* Your task *
The data below holds the lines to copy: everything from the line containing "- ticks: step" to the line containing "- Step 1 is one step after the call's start", both ends included, set down exactly.

--

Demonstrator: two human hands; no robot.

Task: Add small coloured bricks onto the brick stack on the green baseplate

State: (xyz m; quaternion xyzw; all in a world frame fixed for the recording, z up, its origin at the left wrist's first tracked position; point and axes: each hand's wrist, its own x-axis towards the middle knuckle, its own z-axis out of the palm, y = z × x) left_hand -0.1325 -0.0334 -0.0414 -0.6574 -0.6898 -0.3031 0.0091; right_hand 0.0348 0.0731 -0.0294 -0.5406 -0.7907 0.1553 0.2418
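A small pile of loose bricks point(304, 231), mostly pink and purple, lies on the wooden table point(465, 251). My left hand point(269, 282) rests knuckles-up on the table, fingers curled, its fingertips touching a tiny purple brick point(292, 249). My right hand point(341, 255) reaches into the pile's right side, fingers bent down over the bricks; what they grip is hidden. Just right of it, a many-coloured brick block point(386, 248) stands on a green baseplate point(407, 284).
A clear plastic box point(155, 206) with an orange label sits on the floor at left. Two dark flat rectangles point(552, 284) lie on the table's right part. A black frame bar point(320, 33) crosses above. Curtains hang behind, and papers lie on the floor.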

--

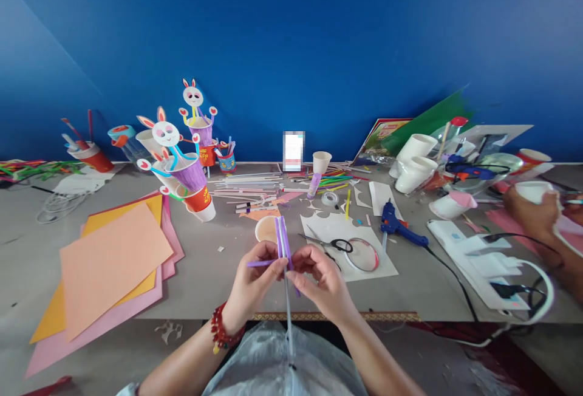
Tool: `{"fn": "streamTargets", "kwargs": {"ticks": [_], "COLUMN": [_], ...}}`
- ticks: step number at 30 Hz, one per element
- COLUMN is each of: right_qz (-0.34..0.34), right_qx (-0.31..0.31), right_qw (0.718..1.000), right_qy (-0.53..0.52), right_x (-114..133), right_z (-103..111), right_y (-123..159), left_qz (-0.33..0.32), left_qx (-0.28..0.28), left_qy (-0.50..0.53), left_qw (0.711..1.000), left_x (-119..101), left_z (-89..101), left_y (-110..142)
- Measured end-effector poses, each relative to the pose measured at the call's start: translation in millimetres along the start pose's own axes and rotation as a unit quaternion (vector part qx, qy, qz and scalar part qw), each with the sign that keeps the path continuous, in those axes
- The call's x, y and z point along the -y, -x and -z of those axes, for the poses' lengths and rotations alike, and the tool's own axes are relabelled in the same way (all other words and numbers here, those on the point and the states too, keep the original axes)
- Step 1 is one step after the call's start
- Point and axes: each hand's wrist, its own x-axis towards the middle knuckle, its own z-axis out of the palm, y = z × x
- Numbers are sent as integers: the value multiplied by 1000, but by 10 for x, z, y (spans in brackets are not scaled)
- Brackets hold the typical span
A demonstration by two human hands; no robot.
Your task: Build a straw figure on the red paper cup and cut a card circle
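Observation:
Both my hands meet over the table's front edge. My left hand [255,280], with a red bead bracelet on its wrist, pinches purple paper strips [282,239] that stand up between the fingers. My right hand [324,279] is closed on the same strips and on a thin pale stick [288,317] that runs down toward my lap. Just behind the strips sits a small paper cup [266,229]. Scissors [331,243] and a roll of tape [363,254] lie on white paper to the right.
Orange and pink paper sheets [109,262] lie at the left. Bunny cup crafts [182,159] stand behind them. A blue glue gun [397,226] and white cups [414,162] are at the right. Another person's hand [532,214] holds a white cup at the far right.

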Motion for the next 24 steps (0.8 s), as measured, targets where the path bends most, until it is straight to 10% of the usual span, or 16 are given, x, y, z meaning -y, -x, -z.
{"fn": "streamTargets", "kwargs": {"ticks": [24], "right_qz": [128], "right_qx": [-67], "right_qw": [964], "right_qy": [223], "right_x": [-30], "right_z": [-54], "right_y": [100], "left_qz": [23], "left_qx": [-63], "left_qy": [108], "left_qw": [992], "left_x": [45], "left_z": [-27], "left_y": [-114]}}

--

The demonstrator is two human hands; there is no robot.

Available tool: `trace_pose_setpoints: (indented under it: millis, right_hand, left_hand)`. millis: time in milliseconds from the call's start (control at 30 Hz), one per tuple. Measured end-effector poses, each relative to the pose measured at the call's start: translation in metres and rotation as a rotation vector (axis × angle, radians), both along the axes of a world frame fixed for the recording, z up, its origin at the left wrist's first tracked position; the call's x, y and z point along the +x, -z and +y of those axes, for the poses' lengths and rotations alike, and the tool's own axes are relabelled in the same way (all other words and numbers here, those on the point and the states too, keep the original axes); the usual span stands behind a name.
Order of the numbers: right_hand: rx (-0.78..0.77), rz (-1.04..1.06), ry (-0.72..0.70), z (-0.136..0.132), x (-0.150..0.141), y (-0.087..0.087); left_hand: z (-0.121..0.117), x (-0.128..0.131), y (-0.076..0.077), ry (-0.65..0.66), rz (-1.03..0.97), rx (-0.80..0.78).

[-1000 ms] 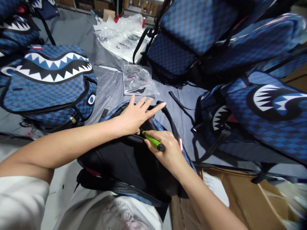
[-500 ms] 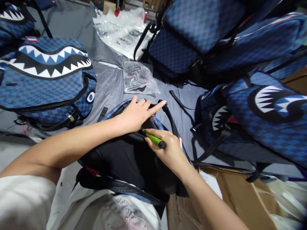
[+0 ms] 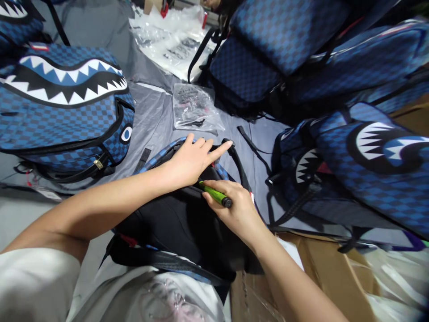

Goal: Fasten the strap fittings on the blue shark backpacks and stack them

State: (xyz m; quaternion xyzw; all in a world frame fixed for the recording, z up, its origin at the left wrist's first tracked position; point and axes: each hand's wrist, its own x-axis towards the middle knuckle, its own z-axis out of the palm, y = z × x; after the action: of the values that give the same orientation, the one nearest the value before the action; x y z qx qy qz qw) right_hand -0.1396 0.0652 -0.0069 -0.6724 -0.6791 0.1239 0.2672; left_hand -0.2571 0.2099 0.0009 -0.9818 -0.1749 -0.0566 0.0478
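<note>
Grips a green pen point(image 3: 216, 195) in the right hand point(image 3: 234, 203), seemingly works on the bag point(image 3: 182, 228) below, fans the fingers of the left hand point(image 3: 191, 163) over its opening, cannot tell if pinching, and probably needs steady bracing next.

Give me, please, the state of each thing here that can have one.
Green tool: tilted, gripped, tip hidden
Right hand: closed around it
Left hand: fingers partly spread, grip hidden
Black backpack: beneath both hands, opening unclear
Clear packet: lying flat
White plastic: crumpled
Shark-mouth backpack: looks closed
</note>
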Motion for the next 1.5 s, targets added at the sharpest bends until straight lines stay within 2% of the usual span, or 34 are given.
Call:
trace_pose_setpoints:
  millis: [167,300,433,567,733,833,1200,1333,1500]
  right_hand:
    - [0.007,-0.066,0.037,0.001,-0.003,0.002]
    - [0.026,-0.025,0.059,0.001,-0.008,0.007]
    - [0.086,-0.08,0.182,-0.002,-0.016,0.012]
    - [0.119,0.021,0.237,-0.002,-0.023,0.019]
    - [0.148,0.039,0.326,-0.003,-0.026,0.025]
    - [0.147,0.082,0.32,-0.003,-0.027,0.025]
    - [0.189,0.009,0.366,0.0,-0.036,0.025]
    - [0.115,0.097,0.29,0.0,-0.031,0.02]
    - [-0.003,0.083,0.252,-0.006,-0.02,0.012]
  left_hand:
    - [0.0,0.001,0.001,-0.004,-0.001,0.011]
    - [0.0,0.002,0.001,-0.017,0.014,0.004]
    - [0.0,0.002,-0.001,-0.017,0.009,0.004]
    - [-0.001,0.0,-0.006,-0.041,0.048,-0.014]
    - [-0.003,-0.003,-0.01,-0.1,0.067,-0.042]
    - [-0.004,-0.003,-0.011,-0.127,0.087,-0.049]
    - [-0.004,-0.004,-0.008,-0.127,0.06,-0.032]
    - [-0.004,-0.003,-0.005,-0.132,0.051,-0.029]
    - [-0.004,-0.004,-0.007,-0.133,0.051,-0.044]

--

* Final answer *
- ticks: step number at 30 Hz, one per element
- COLUMN is each of: right_qz (-0.34..0.34), right_qx (-0.31..0.31), right_qw (0.718..1.000), right_qy (-0.53..0.52), right_x (-114..133), right_z (-103..111), right_y (-123..159), left_qz (-0.33..0.32), left_qx (-0.28..0.28), left_qy (-0.50..0.53), left_qw (0.711..1.000), left_x (-119..101), left_z (-89..101), left_y (-110..142)
- Measured end-effector poses, each relative to the pose measured at the call's start: translation in millimetres along the start pose's own axes and rotation as a unit quaternion (vector part qx, qy, qz and scalar part qw), each with the sign that keeps the path continuous, in those axes
- The call's x, y and z point along the -y, -x and -z of those axes, for the poses' lengths and rotations alike, and the tool's own axes are relabelled in the same way (all other words and numbers here, those on the point and the states too, keep the original axes)
- Step 1 is one step after the call's start

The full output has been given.